Gente perdida
"Tengo el estilo, pero no la gracia./ Tengo el traje, pero no la cara./ Tengo el pan, pero no la mantequilla./ Tengo el viento, pero no los postigos./ Tengo el saxofón, pero no la lengüeta./ Tengo las cartas, pero no la buena suerte./ Tengo la rueda, pero no el camión". Así es como empieza Mule variations, el último disco de Tom Waits, y esas palabras suenan sobre su música rota, hecha como de motores fríos y secos y cristales rotos, igual que una especie de descripción infalible del desconcierto.
Por alguna razón, el sonido de sus canciones te hace pensar en el inicio diario de las ciudades, en esa hora en que la primera gente de cada mañana se dedica a poner las cosas en marcha, a arrancar sus coches y a abrir los comercios para que las calles regresen a la superficie de pronto, sin preámbulos, como quien respira otra vez tras estar unos segundos debajo del agua.
Pero al lado de esas personas hay otras menos nítidas, más lentas, que parecen ocupar una especie de plano secundario con respecto a las mujeres y hombres aparentemente normales, y están dotadas de gestos y movimientos que les delatan como piezas de un grupo distinto, el de los que aún pertenecen a la jornada anterior, los que se encuentran a una gran distancia de lo que pasa, los que no se encuentran al principio, sino al final de algo.

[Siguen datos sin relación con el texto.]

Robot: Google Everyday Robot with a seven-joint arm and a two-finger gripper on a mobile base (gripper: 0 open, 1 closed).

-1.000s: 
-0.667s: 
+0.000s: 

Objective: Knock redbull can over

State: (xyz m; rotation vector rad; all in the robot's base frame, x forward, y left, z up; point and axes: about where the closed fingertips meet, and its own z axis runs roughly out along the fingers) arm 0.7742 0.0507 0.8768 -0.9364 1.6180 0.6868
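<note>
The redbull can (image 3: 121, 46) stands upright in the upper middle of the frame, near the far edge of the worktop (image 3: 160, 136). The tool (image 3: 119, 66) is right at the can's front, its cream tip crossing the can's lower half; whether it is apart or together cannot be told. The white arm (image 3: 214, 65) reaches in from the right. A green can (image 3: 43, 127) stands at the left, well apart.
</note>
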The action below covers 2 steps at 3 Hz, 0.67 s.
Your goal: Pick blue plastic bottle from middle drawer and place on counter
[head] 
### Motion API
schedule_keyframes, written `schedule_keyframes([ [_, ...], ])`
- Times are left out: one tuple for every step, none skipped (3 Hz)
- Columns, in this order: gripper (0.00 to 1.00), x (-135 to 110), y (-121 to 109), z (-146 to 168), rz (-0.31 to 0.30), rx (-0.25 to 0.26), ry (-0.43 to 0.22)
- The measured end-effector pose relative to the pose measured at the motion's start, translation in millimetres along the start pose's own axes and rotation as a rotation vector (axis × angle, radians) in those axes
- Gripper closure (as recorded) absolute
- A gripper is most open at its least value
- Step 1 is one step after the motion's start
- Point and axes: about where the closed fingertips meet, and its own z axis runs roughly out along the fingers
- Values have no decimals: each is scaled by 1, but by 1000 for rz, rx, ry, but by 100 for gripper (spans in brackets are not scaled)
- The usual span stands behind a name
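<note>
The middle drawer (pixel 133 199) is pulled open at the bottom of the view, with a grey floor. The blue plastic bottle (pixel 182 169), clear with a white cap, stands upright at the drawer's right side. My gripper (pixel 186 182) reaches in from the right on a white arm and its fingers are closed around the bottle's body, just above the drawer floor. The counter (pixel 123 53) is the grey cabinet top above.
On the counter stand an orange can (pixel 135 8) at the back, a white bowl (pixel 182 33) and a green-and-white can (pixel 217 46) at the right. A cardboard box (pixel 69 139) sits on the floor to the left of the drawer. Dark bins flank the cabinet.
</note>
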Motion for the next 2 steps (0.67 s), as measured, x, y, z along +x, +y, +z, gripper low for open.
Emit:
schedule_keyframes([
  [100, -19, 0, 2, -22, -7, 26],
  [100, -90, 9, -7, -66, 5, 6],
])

De madrugada, mientras cruzas ese Madrid anfibio que es parte a la vez de la noche y del día, del mundo de las obligaciones y el de los deseos, los puedes identificar como juerguistas o mendigos o traficantes, pero eso importa muy poco en cuanto descubres que sus diferencias siempre terminan por parecer menos evidentes que sus similitudes: unos y otros se parecen al personaje de esa canción de Tom Waits, dan la impresión de buscar sin éxito una parte de sea lo que sea que hubiesen tenido, de sentirse a la deriva, solos en territorio extranjero.
Es extraño ese ritmo alterno de las ciudades, la combinación de ciudadanos simultáneos que se acuestan y se levantan, se visten y se desvisten, encienden las luces o cierran las ventanas, se ignoran y aíslan mutuamente lo mismo que si fueran súbditos de Babel, donde un monarca pretendió levantar una soberbia torre que llegase hasta el cielo y fue castigado por Dios con una crueldad sofisticada: después de su intervención, cada uno de sus habitantes empezó a hablar un idioma distinto, de manera que ninguno pudiera entenderse con los demás. Sin duda, se trata de una buena metáfora.
Los seres diurnos y los nocturnos habitan realidades distintas y hostiles entre sí, se observan desde lejos con desconfianza y, cuando llegan a cruzarse en una acera o un andén, se notan incómodos, creen que han visto alguna cosa turbia o impropia, que han rozado los límites de un espacio peligroso y desconocido.
Seguramente los dos bandos se temen y se envidian. ¿En qué consistirá la vida del otro lado? ¿Cuáles son sus secretos? ¿Qué hace mejor aquella mitad que ésta? Dormir de día, qué raro.
Y qué raro también estar en casa por la noche.
O quizá los miembros de esos dos grupos sean, en el fondo, tan opuestos como parecidos; tal vez no tengan más que mirar hacia adelante para encontrar nombres nuevos y situaciones idénticas que, en los mejores casos, contendrán un millón de razones para ser felices y, en los peores, guardarán para unos la rutina de las horas laborables y para los otros la del regreso a una casa vacía donde tendrán que decirse algo similar a lo que el escritor y poeta Jaime Gil de Biedma se dijo en estos versos de sus Poemas póstumos:
"A duras penas te llevaré a la cama,/ como quien va al infierno/ para dormir contigo./ Muriendo a cada paso de impotencia,/ tropezando con muebles/ a tientas, cruzaremos el piso/ torpemente abrazados, vacilando/ de alcohol y de sollozos reprimidos./ ¡Oh innoble servidumbre de amar seres humanos,/ y la más innoble/ que es amarse a sí mismo!".
Madrid es gente de muchas clases y, en consecuencia, está formada por muchas ciudades dintintas. Nadie puede saber cuál de ellas es más verdad y cuál es más mentira.